It’s possible that there are journalists out there – pros and amateurs both – who are prepared to deliver a 10 one day, and so they’re mooning over their unused statement like it’s a dragon’s egg.

That was me, back in the day. I’ve run this site for six years now and I’ve given exactly two perfect scores out: Grand Theft Auto 4 for the Xbox 360 back in ’08 and Portal 2 for PC this year (looking back, GTA4 may have been the most overrated game I’ve done). Before giving that first 10/10 (our scoring system in 2008) I was looking for a game that I thought earned that prestigious score. GTA 4 was such a well done, well polished game that I felt I’d finally found ‘the one.’ Once I gave out my first one, it actually became easier to consider it for future reviews. Some games that have come very close to a perfect score include Oblivion (too many bugs, didn’t like the Oblivion dimension at all), Super Mario Galaxy 1 & 2 (just a few nagging issues holding them back), Skyrim (too many bugs, like Oblivion) and Team Fortress 2 (seemed shy on content).

Since the site revamp in February this year we’re have two scoring systems. Our first was the one you’ll through most of the site, a 5 star system. I liked it for it’s simplicity but I disliked having only 10 points (half stars) to work with.
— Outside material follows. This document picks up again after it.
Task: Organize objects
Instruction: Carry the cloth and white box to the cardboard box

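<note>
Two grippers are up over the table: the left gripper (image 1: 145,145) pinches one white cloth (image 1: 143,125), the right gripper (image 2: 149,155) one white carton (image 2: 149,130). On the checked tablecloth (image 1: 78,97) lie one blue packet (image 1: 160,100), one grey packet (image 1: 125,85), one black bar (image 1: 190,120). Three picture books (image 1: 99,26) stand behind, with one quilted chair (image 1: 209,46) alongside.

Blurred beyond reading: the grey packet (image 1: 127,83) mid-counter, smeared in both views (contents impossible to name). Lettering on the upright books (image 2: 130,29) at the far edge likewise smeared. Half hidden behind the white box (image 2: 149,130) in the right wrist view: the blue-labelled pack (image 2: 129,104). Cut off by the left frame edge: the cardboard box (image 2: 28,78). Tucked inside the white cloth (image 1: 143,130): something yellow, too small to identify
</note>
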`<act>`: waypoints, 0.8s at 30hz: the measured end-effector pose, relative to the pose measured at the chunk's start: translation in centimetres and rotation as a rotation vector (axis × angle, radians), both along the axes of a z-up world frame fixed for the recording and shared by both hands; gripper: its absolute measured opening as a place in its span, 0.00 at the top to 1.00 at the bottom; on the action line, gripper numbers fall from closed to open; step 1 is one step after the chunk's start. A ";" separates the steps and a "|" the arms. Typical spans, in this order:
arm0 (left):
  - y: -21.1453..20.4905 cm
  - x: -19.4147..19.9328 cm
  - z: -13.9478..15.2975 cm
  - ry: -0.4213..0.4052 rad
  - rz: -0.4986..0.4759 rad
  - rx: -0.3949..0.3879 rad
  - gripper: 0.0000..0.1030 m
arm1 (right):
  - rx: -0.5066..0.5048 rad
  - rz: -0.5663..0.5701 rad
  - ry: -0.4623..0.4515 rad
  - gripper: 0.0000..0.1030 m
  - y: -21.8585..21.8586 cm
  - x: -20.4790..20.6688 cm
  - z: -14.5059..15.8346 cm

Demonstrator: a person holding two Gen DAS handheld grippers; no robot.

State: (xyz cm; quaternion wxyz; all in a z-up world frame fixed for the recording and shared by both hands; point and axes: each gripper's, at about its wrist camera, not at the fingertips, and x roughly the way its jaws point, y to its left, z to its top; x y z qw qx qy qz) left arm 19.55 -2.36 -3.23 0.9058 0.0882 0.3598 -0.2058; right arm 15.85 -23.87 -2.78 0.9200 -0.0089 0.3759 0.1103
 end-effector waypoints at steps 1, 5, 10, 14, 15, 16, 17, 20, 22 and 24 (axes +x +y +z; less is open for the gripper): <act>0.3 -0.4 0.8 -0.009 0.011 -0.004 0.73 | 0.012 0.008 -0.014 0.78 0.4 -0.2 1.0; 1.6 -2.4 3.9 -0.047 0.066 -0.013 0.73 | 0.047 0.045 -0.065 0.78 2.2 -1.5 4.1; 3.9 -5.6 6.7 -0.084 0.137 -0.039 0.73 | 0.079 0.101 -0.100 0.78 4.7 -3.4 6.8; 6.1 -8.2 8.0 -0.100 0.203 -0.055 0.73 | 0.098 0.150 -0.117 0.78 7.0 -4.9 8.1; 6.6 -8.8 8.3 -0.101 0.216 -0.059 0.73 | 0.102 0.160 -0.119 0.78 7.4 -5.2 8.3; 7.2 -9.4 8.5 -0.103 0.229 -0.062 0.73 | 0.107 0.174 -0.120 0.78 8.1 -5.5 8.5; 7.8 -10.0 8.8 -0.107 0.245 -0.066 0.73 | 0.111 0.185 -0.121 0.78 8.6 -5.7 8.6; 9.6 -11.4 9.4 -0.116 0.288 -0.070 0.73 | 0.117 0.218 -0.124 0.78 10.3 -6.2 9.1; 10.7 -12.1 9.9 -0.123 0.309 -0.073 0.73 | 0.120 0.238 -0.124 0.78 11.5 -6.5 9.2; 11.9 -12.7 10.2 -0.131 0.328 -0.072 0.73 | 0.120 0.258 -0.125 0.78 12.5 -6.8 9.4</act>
I’ve since gone to a 100% rating to give me 20 rating points (5% increments) but it could still be improved. The fact is that all rating systems are unique and in the end somewhat arbitrary. People just rank things. Everyone does. Everybody has a hierarchy of things to like or don’t like, and can probably put them in an order of some sort. The game reviewing community would do well to find a way to come to a common score that can be easily compared. Metacritic does a good job of aspiring to this, but it doesn’t include all scores, particularly from small reviewers like us here at AAGH.

In the end, game reviews are allot about finding a reviewer you trust or can relate to. If you – like many – think reviews in general are corrupt/wrong/stupid, then please, do your own. Write your own reviews. Many people think that way so there must be a market there. I try to relate to the average gamer, the one who’s a hardcore dedicated gamer but isn’t obsessed with perfection. Busy? Like games, but don’t have time for them all? Not a completionist? You’ll fit right in here. Everyone else? You’re just as welcome.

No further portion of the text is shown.